TREVISO "Siamo arrivati al ridicolo. Anziché dotare i vigili urbani di metro e squadra per misurare se i vari panevin della città rispettassero le misure imposte dall'ordinanza, il Vicesindaco Grigoletto dovrebbe piuttosto impiegare le risorse per combattere l'abusivismo all'interno dell'ex caserma Piave ed il degrado inarrestabile che si avverte in città. Le nostre tradizioni sono sacre e di certo non sono quelle a causare il problema smog".

Esordisce così il consigliere comunale Davide Acampora, molto legato al quartiere Sant’Angelo e da sempre presente a tutte le manifestazioni della Pro Loco, una delle più attive della città. Alle 20:30 di martedì, infatti, si sono presentati due vigili urbani avvisati da un cittadino anonimo il quale lamentava che l'accatasto di legna del panevin locale fosse troppo alto rispetto all'ordinanza che lo imponeva di massimo 1,5 metri. Constatato che l'altezza misurava circa 50 centimetri in più, hanno ordinato di togliere ulteriore legna. "Capisco che i vigili hanno fatto il loro dovere, ma sono anche convinto che esista il principio del "buon senso" nell'applicazione delle norme, anche perché nel pomeriggio erano già passati a controllare che fosse tutto ok". Mi è sembrato eccessivo, in piena festa già avviata, costringere gli anziani organizzatori ad arrampicarsi sul panevin per togliere 50 centimetri di legna, per dipiù al buio ed al freddo"; io stesso ho aiutato uno di loro a scendere per evitare di farsi male. Spero che, con quest’ ultima pagliacciata del Panevin "bonsai", sia terminata per un po’ la successione di autogoal della Giunta Manildo", ha dichiarato Acampora.

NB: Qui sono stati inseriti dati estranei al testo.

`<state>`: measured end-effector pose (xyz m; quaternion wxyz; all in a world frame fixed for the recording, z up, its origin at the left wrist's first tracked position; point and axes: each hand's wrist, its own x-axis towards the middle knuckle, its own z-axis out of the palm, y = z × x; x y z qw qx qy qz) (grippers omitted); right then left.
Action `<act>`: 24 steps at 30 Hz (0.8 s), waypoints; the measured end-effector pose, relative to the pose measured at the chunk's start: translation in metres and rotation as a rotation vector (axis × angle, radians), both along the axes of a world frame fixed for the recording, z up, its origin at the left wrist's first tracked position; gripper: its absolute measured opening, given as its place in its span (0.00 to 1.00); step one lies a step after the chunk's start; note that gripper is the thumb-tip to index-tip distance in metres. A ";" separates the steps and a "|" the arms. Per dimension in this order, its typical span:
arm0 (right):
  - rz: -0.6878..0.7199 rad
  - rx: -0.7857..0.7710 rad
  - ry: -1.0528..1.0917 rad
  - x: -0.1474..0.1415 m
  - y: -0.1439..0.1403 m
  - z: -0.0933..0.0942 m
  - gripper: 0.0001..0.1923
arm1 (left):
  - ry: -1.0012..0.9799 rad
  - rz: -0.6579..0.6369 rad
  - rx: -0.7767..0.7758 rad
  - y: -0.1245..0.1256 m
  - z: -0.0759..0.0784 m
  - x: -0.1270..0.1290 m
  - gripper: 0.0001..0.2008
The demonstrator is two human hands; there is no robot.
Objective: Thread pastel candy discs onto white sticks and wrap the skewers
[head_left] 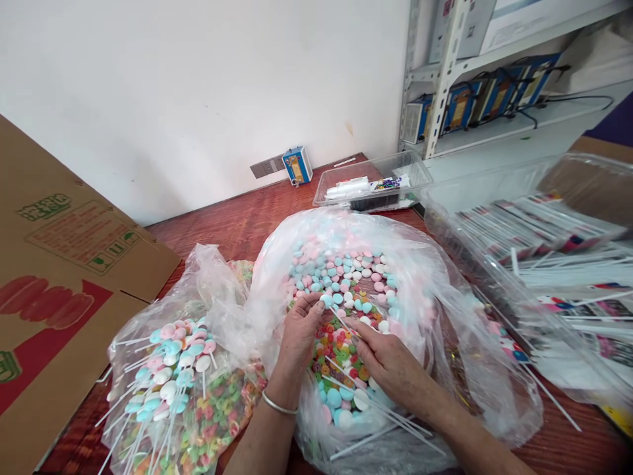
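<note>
My left fingers (318,311) are pinched on a pale candy (326,300), right fingers (364,331) clamped on a white stick (339,318) angled up to it, just over an open plastic bag (420,284) of loose candies (333,397). Can't tell if the stick's in.

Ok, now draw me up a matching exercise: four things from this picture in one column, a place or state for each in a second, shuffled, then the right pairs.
Things
1. Bare left hand
2. Bare right hand
3. Thin silver-coloured round bangle
4. Large brown cardboard box with red and green print

Places and states
A. Worn around the left wrist
B. Gripping a thin white straight stick
C. At the picture's left edge
D. Fingertips at a small round pale-blue piece

Right pairs: 1-D, 2-B, 3-A, 4-C
</note>
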<state>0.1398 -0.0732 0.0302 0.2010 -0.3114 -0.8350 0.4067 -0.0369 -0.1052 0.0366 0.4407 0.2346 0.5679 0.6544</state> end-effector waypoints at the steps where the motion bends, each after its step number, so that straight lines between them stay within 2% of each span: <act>1: -0.002 -0.009 0.002 0.000 0.000 0.000 0.23 | -0.005 0.001 0.006 0.000 0.000 0.001 0.18; 9: -0.018 -0.086 0.036 0.001 0.002 0.003 0.23 | 0.045 -0.021 -0.022 -0.002 -0.005 0.001 0.16; 18: -0.037 -0.123 0.085 -0.004 -0.002 -0.001 0.24 | 0.113 -0.087 0.076 -0.001 -0.011 0.009 0.11; 24: -0.040 -0.145 0.095 -0.004 0.000 -0.004 0.24 | 0.254 -0.101 0.046 0.000 -0.011 0.014 0.08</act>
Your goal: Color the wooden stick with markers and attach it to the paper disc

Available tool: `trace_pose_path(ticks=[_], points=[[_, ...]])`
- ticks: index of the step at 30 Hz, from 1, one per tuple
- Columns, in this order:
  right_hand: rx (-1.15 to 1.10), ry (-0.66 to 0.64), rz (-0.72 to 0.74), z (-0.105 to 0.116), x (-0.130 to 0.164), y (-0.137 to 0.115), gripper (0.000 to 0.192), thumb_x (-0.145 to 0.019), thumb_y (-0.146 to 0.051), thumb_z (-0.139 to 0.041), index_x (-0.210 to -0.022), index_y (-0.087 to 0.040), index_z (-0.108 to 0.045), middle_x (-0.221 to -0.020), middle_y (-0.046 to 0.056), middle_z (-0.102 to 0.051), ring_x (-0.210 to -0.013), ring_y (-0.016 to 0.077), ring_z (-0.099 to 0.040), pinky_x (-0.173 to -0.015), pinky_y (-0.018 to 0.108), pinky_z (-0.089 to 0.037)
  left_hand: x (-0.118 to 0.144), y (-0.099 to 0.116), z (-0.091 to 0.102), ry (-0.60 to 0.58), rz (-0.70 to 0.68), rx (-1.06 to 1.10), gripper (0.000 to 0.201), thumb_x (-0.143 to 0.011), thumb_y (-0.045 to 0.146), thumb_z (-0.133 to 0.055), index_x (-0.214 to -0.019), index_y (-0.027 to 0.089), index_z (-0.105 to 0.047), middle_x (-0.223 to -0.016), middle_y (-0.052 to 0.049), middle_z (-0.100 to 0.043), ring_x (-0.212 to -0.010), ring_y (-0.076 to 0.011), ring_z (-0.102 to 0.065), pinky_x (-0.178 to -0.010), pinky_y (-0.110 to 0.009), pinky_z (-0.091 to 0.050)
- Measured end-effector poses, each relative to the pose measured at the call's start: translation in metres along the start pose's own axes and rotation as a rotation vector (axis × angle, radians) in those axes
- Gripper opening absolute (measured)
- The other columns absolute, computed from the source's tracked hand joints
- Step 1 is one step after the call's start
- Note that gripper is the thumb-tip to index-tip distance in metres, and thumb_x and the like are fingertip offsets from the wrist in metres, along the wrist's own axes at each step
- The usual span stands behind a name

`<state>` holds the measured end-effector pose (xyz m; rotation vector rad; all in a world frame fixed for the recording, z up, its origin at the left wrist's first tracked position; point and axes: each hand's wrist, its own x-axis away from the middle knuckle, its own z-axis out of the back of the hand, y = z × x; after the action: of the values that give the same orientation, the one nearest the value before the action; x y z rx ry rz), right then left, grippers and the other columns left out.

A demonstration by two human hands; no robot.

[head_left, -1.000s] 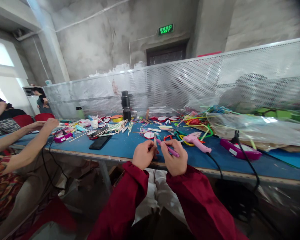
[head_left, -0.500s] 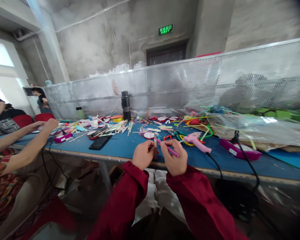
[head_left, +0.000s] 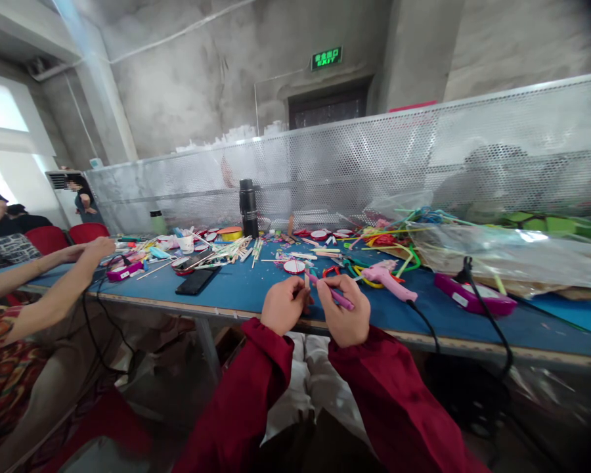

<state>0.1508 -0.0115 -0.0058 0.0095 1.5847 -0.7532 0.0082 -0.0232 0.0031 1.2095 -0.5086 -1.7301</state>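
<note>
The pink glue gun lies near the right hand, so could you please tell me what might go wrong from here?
The pink glue gun lies just beyond the right hand; if its tip is hot, the hand might brush it. Its black cord runs over the front edge of the table, so the right sleeve might snag it and drag the gun down.

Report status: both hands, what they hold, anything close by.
Left hand pinching pale flat stick. Right hand gripping purple pen-like stick. Red-rimmed white disc just beyond hands; pink glue gun lying to their right.
</note>
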Motion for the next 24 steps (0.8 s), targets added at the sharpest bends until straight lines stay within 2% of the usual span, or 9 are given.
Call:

Il Consigliere di Fratelli d'Italia ha infine elencato la serie di ordinanze, a parer suo ridicole ed insensate, di queste feste natalizie: dal divieto dei botti di Capodanno (ammessi però dalla Torre Civica), alla finta domenica ecologica (con 100 deroghe tra cui la partita di rugby) sino ad arrivare ai panevin "bonsai" per combattere l'inquinamento: "Come se fossero queste ad aver risolto il problema del PM10", ha concluso.